§ ACTION ITEM
Look for the word "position" in the material below, then report each line where it occurs.

§ COLLECTED MATERIAL
════════
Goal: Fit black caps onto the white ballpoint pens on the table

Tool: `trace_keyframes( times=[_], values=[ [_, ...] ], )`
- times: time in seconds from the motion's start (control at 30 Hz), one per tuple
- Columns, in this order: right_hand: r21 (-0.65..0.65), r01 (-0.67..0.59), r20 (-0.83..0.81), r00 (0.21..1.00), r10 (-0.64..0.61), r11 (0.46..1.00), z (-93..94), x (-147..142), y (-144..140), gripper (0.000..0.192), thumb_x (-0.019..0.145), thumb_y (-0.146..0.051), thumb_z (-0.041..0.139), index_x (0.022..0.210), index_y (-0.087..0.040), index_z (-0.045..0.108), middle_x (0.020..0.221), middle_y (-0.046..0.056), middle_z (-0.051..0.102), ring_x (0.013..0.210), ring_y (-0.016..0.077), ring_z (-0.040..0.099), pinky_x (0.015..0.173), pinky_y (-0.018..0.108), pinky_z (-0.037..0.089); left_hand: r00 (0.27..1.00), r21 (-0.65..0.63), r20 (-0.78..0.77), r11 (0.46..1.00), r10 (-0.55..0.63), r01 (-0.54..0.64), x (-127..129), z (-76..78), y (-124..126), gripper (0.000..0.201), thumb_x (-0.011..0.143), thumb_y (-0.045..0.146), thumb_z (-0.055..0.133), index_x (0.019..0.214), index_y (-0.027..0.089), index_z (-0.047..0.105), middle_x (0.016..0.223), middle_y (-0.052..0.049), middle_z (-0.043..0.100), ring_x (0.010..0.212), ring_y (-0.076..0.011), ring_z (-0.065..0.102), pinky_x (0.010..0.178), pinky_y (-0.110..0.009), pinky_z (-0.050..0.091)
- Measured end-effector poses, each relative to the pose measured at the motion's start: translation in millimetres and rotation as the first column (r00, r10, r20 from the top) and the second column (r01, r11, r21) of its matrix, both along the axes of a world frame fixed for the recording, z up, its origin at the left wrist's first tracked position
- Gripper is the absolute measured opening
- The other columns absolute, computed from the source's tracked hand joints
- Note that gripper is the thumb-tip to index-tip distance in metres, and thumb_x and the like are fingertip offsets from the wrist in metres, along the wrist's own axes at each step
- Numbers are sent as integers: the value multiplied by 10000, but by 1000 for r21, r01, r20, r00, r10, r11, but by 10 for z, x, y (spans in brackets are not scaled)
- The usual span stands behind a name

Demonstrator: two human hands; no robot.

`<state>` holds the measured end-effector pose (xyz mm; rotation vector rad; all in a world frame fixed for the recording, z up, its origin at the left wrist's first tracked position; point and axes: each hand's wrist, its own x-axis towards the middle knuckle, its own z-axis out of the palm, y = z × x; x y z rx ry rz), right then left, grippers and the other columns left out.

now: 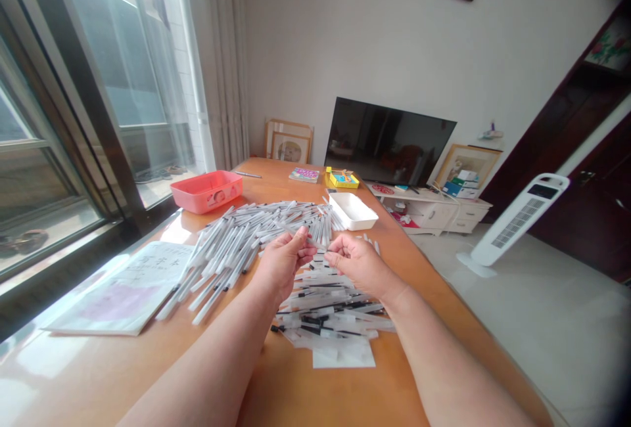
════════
§ TASK RESULT
- Measured end-effector poses, each relative to the pose measured at the motion's start: translation in millimetres and rotation as the first column (r00, r10, r20 from the top) and the second column (r01, r11, r21) of its matrix, both along the axes of a world frame fixed for the recording, z up, its origin at the left wrist's first tracked position
`<state>` holds the measured end-effector pose (xyz mm; rotation vector rad; all in a world frame fixed for the recording, z up, its origin at the left wrist's first tracked position; point and axes: each hand's wrist, its own x-axis towards the middle knuckle, its own z-axis out of the palm, y = z × x; x y z rx ry rz), right then left, grippers and the other columns left out.

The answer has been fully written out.